I was watching a show on dsicovery channel this week about suped up cars. It showcased 3 different cars. One was a Super Corvette, a Super Porchse and a Super Ferrari. I don’t know anything about cars so I Cant remember the models. Sorry. I do know that the Vette was one that an aftermarket company suped up. I would know the name if I heard it.
Anyway, when they were talking about hte Ferrari they said that the 3 inch spoiler on the back would create enough down force on the back of the car to keep it stuck to the track UPSIDE DOWN at a mere 220mph!!
Is this really possible? I find that very hard to believe.
It is certainly not outside the realms of possibility. Certainly I know that I have heard discussions of the downforce created by the wings on Formula One cars and I’m pretty sure that figures of a tonne or more have been mentioned, and they have a top speed of around 200mph. The Ferrari probably would not weigh much more than that.
Think of the upforce created by an airplane’s wings. The car’s spoiler is essentially a wing turned upside down. I believe the effect increases geometrically with airspeed, so I could see there being a very significant force developed at 200+ MPH. I also believe that Ferrari’s are typically built to be fairly light. The same spoiler may not keep the (heavier?) Corvette in place upside down.
Yes, a high-downforce race car, such as a Formula 1 or Indy car, can produce several tons of downforce at speed, so it is literally possible for one of these cars to stick to an inverted track.
However, road cars are a different beast entirely. For practical reasons, they simply can’t be built to fully utilize the ground effect. The best most street-legal road going cars can do is minimize lift. I’m not familiar with this particular model of Ferrari, but I seriously doubt their claims.
Doing some quick back-of-envelope calculations, a three-inch, five-foot wide wing on a car, assuming standard sea-level conditions and a very generous C[sub]L[/sub] of 3 (if it’s not some huge multi-element rig, it’s almost certainly much less than that), would produce 464 lbs. of downforce at 220 mph. I don’t know what the body is doing, but it can’t be producing much more than a couple hundred pounds of downforce itself, and most likely is actually generating a little bit of lift.
Therefore, I would guess that the car has no more than 600 or 700 pounds of downforce total. Since the curb weight is probably around 3,000 lbs., it would not be able to stick to an inverted track. I wouldn’t believe any claims that a street car could generate that kind of downforce without seeing some wind tunnel data.

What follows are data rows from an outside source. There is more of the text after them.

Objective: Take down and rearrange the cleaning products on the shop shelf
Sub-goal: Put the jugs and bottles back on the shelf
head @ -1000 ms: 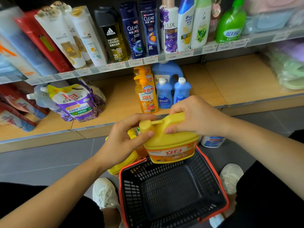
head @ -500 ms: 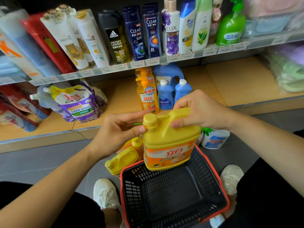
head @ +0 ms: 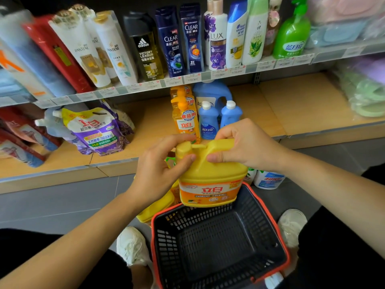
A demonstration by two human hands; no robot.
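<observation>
A big yellow detergent jug with an orange label hangs upright over the far rim of a dark basket. My right hand grips its handle from above. My left hand closes around its cap and neck on the left side. Behind the jug, on the low wooden shelf, stand an orange pump bottle, two small blue bottles and a large blue jug. A purple refill pouch lies to the left.
The basket, rimmed in red, sits on the grey floor between my white shoes. Another yellow jug lies by its left corner and white tubs stand to its right. Shampoo bottles line the upper shelf.
The yellow jug has risen from low in front of the basket to above its far rim. My left hand has shifted onto its cap; my right hand keeps the handle.
</observation>
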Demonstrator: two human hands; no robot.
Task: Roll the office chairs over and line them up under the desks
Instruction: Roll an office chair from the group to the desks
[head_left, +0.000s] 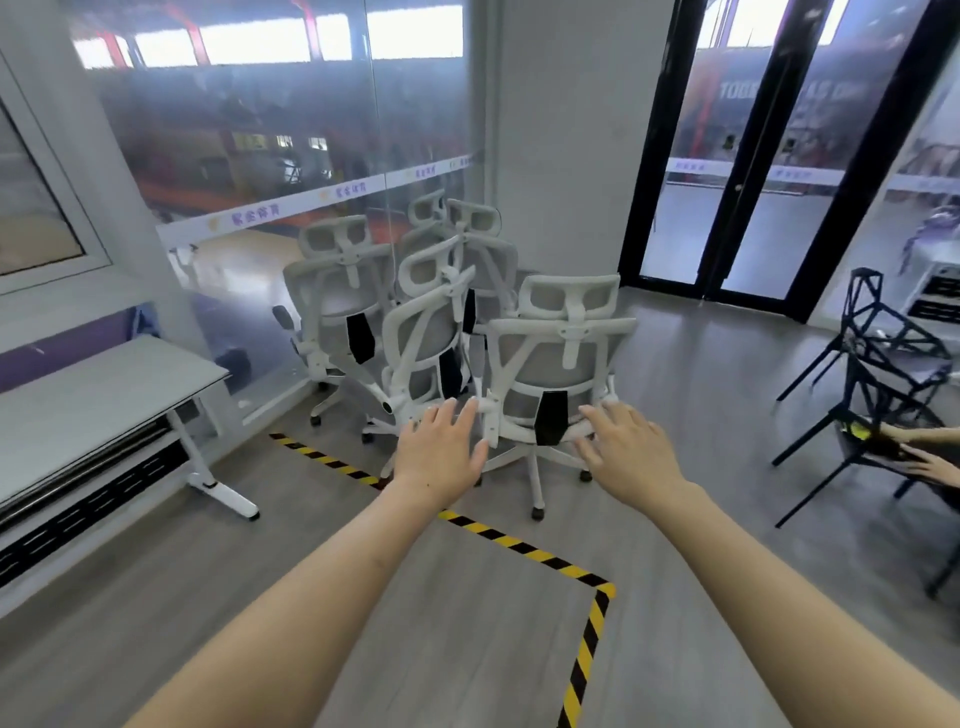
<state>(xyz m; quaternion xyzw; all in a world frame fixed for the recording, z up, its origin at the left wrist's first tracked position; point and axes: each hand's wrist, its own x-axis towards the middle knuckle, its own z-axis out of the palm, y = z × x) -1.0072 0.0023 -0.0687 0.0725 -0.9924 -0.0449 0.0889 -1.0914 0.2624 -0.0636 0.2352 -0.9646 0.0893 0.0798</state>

You seem to know alot about this subject so let me ask you, what advantage do you get by having a spoiler that is 3 high off the trunk as opposed to having the spoiler an inch off the trunk? I am assuming that the both spoilers have the same surface area and slope etc…
Are we talking wings or spoilers? The purpose of a spoiler is to “spoi” the airflow and make it more turbulent. Since cars don’t have long, tapered rear ends, a low-pressure zone develops behind the car and pulls it backwards. A spoiler minimized this effect by making the air more turbulent. It’s the same purpose as the dimples on golf balls. Spoilers are attached directly to, or close to the body.
Wings are for creating downforce. Here, you want the wing sitting in a high wind-speed region, so they are mounted higher up above the body.
scr4, from the wording of the question, I take it to mean wings.
Like so many things in racing, wing height a trade-off for the designer where the best answer depends on his priorities. Do you want give up something in one area in order to gain somewhere else?
The advantage of mounting a wing up high is that it is working in clean air, where it will be able to generate maximum downforce (and drag) with minimum interaction with the bodywork. A good rule of thumb is to mount the wing at least 3 chord lengths (chord length being the length of the wing from the leading edge to the trailing edge) above the bodywork, though in practice this could be higher or lower depending on how carefully/poorly managed the airflow around the rear of the car is.
Mounting a wing low, close to the bodywork, will cause interactions with the airflow around the body and generally reduce the downforce and drag produced by the wing. However, the wing can be designed to interact favourably with the bodywork. For example, the lower element of an F1 car’s rear wing is used to reduce the pressure under the vehicle, in order to generate more downforce. Another example is the use of a low rear wing by some Le Mans prototype sports cars to reduce overall bodywork drag (because at Le Mans, low drag is a premium and high downforce is relatively unimportant).
On a production street car, where you mount the wing is really unimportant because you simply aren’t going fast enough to make effective use of one (though a few do use them to reduce drag or tweak overall balance). The same wing making 464 lbs. of downforce at 220 mph would produce just 40 lbs. at 65 mph. 95% of the wings on production vehicles are mostly a fashion statement.
IN line with what Jet Jaguar said, my understaning was that F1 cars actually created a vacuum in addition to the downforce. But also, yeah, spoilers on production cars are for looks, not function.